#### ABOUT THIS EXERCISE:
Once you find the line with "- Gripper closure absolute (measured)" in the data that follows, repeat it and every line after it exactly, through the line with "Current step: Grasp".

*** DATA EXCERPTS ***

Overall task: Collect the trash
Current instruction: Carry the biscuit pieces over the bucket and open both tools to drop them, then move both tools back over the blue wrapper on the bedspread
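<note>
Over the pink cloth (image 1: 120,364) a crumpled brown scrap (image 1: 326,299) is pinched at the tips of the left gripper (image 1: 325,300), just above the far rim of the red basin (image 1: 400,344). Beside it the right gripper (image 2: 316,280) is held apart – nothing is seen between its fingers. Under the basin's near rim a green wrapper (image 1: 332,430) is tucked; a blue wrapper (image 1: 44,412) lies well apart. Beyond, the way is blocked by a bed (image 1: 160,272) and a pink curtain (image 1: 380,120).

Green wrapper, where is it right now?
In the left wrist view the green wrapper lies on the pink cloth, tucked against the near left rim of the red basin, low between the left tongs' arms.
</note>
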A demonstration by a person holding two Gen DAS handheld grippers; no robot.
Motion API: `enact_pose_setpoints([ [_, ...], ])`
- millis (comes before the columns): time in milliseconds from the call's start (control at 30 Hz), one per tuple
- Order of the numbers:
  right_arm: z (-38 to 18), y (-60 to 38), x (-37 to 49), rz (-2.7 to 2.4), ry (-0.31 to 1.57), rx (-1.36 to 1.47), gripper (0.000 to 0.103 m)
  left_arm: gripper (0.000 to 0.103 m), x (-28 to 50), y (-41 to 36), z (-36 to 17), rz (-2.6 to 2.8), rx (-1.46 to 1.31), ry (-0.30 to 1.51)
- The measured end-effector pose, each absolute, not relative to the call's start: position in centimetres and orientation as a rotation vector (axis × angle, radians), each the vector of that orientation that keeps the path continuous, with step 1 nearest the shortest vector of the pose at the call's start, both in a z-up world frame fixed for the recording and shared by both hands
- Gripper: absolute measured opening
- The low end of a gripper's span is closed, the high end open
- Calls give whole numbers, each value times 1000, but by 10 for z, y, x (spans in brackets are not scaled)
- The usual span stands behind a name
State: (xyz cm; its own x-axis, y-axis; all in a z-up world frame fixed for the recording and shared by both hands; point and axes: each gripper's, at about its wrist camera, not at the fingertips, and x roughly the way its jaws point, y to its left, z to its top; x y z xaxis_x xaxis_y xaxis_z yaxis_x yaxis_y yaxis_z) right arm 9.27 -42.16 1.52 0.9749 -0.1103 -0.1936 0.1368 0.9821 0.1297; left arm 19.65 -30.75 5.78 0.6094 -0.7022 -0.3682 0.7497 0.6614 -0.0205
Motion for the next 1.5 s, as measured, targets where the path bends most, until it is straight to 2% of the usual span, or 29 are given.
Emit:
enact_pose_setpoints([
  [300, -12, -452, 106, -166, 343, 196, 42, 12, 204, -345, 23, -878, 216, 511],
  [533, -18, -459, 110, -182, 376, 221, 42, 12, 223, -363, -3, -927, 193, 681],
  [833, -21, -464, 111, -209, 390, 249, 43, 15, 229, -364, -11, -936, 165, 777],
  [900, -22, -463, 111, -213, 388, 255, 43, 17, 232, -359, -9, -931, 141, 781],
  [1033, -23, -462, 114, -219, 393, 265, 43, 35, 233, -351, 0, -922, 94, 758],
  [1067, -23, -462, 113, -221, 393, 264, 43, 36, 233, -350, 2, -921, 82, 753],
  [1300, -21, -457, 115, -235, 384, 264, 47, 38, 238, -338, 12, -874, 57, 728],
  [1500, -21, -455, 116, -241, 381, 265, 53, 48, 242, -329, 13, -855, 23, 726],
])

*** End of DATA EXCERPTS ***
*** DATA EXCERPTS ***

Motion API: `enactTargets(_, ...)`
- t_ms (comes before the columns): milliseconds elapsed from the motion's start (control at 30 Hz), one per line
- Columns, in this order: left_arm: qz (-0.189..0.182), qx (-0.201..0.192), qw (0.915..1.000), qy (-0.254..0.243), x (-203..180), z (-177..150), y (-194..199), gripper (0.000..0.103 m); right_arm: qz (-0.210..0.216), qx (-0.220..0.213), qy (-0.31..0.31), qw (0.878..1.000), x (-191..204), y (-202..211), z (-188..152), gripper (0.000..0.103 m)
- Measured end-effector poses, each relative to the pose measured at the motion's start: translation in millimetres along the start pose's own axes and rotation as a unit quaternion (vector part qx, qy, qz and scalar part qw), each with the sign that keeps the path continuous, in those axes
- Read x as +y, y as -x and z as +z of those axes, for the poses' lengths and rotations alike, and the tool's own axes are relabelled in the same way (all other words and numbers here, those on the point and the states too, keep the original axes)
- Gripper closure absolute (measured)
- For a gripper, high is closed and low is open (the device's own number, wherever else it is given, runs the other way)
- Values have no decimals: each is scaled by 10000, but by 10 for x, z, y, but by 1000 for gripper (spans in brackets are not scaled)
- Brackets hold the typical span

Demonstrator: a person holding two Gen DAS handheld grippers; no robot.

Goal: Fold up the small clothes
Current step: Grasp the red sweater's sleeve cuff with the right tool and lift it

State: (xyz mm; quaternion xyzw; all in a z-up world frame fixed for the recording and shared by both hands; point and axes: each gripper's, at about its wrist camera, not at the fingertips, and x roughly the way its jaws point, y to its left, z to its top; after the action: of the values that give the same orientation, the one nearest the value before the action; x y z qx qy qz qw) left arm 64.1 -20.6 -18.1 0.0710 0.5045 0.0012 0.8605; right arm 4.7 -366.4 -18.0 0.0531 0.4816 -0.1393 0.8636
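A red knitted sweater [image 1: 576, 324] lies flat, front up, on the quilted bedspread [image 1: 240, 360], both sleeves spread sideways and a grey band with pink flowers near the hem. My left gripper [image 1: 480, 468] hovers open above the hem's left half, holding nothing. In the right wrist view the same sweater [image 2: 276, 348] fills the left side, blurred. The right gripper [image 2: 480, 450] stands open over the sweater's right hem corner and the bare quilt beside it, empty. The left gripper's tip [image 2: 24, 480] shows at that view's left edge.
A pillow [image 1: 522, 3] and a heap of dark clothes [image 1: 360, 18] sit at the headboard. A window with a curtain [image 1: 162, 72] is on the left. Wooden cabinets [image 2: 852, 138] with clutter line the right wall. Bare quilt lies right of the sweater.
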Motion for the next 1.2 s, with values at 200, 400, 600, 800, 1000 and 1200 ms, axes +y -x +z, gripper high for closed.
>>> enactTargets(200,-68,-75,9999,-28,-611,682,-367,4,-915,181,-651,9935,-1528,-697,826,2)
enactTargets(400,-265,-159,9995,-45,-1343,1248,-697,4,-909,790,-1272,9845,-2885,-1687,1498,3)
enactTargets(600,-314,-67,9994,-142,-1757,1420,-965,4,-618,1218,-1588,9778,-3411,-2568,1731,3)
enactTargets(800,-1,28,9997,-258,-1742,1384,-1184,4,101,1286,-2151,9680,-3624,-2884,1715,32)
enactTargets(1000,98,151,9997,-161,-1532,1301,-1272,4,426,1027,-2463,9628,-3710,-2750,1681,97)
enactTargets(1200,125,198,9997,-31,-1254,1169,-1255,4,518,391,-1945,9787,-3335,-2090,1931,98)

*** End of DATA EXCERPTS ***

#### RESULT FOR THIS EXERCISE:
- Gripper closure absolute (measured)
- For a gripper, high is closed and low is open (the device's own number, wherever else it is given, runs the other way)
- Values have no decimals: each is scaled by 10000, but by 10 for x, z, y, but by 1000 for gripper (spans in brackets are not scaled)
- Brackets hold the typical span

Demonstrator: a person holding two Gen DAS handheld grippers; no robot.

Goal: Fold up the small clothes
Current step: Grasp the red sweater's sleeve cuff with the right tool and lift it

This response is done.